> [WHAT IS BEING ASKED]: Report each line of the material below where the word "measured" can be found.

(Beginning of RECORDED INFORMATION)

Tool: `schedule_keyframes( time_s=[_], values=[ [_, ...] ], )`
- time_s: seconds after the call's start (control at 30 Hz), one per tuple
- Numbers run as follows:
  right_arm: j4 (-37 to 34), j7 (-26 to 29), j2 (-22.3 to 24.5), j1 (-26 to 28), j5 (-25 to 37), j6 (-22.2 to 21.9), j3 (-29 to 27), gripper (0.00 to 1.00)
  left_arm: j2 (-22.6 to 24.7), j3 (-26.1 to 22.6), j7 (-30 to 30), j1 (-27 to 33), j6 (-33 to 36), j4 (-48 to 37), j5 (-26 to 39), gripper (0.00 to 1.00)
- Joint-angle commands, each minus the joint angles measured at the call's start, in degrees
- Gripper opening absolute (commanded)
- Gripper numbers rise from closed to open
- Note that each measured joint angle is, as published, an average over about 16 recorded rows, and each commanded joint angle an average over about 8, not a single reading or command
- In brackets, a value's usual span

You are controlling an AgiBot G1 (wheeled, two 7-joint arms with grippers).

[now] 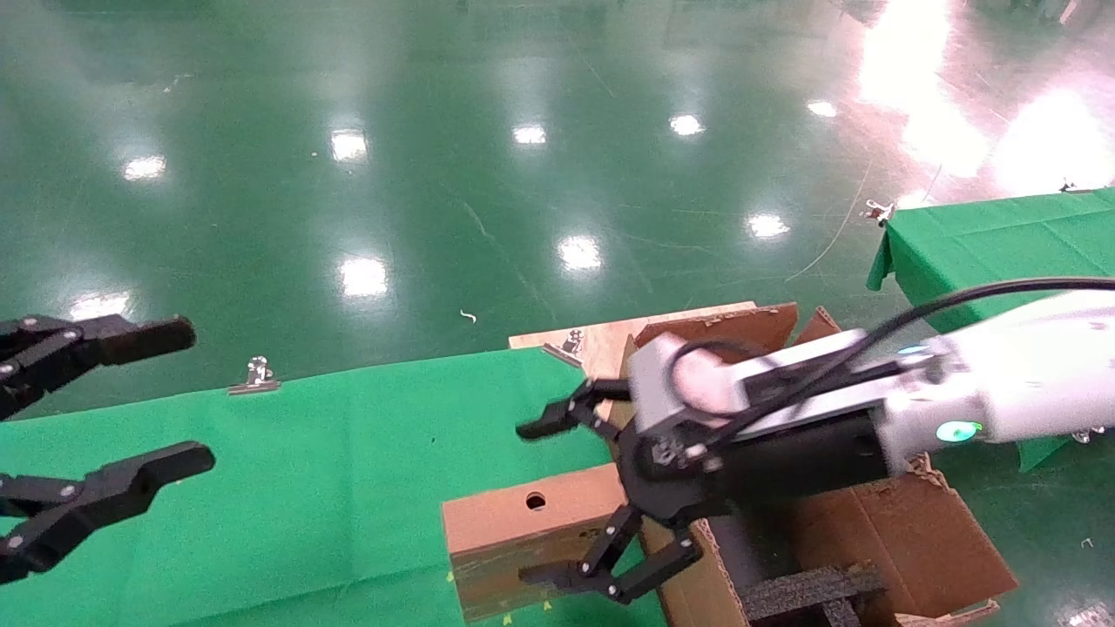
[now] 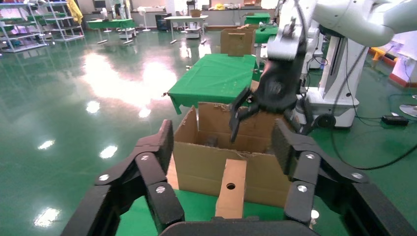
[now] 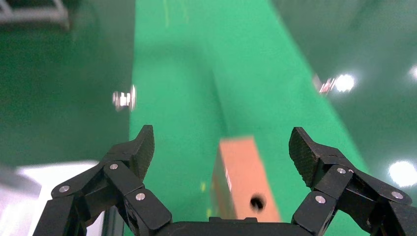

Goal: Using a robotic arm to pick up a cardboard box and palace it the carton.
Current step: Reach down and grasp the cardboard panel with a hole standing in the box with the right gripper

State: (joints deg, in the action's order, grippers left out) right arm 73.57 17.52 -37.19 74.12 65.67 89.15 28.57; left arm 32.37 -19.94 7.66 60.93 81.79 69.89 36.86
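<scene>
Box (image 1: 523,522) sits below the right gripper (image 1: 557,505), jaws spread wide, probably not touching it; carton (image 1: 915,531) behind; left gripper (image 1: 165,401) parked, released.

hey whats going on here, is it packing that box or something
The right gripper hangs open above the small cardboard box, not gripping it. The box lies on the green table right beside the big open carton. The left gripper waits open at the table's other end. Nothing has been packed yet.
</scene>
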Motion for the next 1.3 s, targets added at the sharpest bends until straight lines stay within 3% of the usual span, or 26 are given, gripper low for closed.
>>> schedule_keyframes(
  time_s=[0.03, 0.37, 0.73, 0.77, 0.9, 0.93, 1.0, 1.03, 1.2, 1.3],
  values=[
    [-0.24, 1.11, -0.99, 2.28, 4.01, 0.76, 2.25, 1.00, 0.00, 0.00, 0.00, 0.00, 0.00, 0.00, 0.00, 0.00],
    [-4.03, 0.13, -8.78, 10.18, 17.92, 0.56, 12.84, 1.00, 0.00, 0.00, 0.00, 0.00, 0.00, 0.00, 0.00, 0.00],
    [-8.54, -3.33, -15.42, 16.19, 26.56, 1.15, 21.63, 1.00, 0.00, 0.00, 0.00, 0.00, 0.00, 0.00, 0.00, 0.01],
    [-8.75, -3.55, -15.77, 16.59, 26.95, 1.17, 22.42, 1.00, 0.00, 0.00, 0.00, 0.00, 0.00, 0.00, 0.00, 0.09],
    [-9.42, -4.35, -16.82, 17.82, 28.03, 1.11, 25.16, 1.00, 0.00, 0.00, 0.00, 0.00, 0.00, 0.00, 0.00, 0.59],
    [-9.53, -4.47, -16.98, 17.99, 28.16, 1.10, 25.60, 0.97, 0.00, 0.00, 0.00, 0.00, 0.00, 0.00, 0.00, 0.71],
    [-9.85, -4.67, -17.35, 18.45, 28.46, 1.04, 26.59, 0.73, 0.00, 0.00, 0.00, 0.00, -0.01, 0.00, 0.00, 0.95],
    [-9.97, -4.74, -17.49, 18.63, 28.58, 1.01, 26.96, 0.61, 0.00, 0.00, 0.00, -0.01, -0.01, -0.01, 0.00, 1.00],
    [-10.36, -4.80, -17.88, 19.21, 28.91, 0.89, 27.90, 0.01, -0.01, 0.00, 0.00, -0.02, -0.02, -0.02, 0.00, 1.00],
    [-10.29, -4.80, -17.80, 19.13, 28.84, 0.88, 27.75, 0.00, -0.01, 0.00, 0.00, -0.02, -0.02, -0.02, 0.00, 1.00]
  ],
)
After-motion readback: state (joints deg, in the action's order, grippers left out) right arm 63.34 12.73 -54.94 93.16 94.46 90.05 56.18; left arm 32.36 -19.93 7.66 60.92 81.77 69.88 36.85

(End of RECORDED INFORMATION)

> [ANSWER TO THIS EXERCISE]:
- Joint-angle commands, each minus the joint angles measured at the call's start, in degrees
- Note that each measured joint angle is, as published, an average over about 16 recorded rows, and each commanded joint angle an average over about 8, not a single reading or command

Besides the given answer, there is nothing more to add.